*Work request*
Write out exactly the lines of the material below, beginning at the top and ending at the line that contains "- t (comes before".

___ Information provided ___

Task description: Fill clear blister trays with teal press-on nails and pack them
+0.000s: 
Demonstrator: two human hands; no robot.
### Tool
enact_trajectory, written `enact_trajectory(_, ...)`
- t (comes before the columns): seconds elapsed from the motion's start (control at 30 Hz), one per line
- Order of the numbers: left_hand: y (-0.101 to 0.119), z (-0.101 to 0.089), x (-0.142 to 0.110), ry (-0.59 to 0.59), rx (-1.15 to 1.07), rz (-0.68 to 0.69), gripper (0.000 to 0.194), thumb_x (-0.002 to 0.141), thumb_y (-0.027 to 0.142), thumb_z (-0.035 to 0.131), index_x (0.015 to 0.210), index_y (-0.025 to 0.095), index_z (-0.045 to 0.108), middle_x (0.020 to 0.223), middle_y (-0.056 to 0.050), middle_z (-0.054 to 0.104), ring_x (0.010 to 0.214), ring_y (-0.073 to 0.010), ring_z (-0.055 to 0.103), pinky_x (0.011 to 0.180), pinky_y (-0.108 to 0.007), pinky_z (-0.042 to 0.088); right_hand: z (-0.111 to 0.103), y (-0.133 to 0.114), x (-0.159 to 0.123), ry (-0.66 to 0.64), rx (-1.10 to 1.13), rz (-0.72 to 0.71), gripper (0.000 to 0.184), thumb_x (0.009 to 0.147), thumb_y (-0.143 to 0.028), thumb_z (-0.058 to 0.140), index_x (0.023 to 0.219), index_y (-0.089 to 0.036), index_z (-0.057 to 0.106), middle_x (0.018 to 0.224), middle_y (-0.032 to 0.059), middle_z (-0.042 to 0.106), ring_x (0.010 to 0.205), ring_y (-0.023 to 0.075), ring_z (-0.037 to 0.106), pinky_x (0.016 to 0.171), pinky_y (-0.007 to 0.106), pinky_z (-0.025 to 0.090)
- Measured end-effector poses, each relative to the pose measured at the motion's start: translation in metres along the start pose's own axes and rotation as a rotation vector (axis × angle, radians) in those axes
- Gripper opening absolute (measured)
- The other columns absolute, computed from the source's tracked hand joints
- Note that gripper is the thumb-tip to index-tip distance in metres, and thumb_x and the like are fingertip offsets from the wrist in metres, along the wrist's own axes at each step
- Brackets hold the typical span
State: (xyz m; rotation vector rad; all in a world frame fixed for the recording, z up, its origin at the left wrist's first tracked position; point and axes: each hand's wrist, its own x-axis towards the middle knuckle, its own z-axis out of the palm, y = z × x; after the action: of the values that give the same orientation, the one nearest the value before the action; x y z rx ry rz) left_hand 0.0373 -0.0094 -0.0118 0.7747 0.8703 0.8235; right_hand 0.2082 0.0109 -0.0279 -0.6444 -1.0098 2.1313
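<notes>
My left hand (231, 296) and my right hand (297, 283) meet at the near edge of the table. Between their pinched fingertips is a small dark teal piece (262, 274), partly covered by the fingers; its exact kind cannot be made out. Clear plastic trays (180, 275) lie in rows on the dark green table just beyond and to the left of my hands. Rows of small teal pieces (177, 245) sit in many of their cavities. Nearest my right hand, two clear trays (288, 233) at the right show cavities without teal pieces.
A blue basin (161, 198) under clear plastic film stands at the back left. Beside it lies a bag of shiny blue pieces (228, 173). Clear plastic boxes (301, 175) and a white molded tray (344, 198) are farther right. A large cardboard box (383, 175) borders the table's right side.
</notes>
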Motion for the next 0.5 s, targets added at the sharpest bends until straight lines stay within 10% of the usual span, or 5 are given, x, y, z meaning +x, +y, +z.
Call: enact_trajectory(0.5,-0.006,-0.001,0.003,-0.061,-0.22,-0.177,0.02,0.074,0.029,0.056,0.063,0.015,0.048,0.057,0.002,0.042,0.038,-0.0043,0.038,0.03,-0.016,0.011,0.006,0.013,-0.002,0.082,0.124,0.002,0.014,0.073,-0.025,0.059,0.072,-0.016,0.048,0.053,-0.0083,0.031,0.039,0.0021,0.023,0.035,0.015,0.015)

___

*Answer to this task*
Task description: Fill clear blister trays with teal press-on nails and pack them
+0.000s: 
Demonstrator: two human hands; no robot.
### Tool
enact_trajectory, written `enact_trajectory(_, ...)`
- t (comes before the columns): seconds elapsed from the motion's start (control at 30 Hz), one per line

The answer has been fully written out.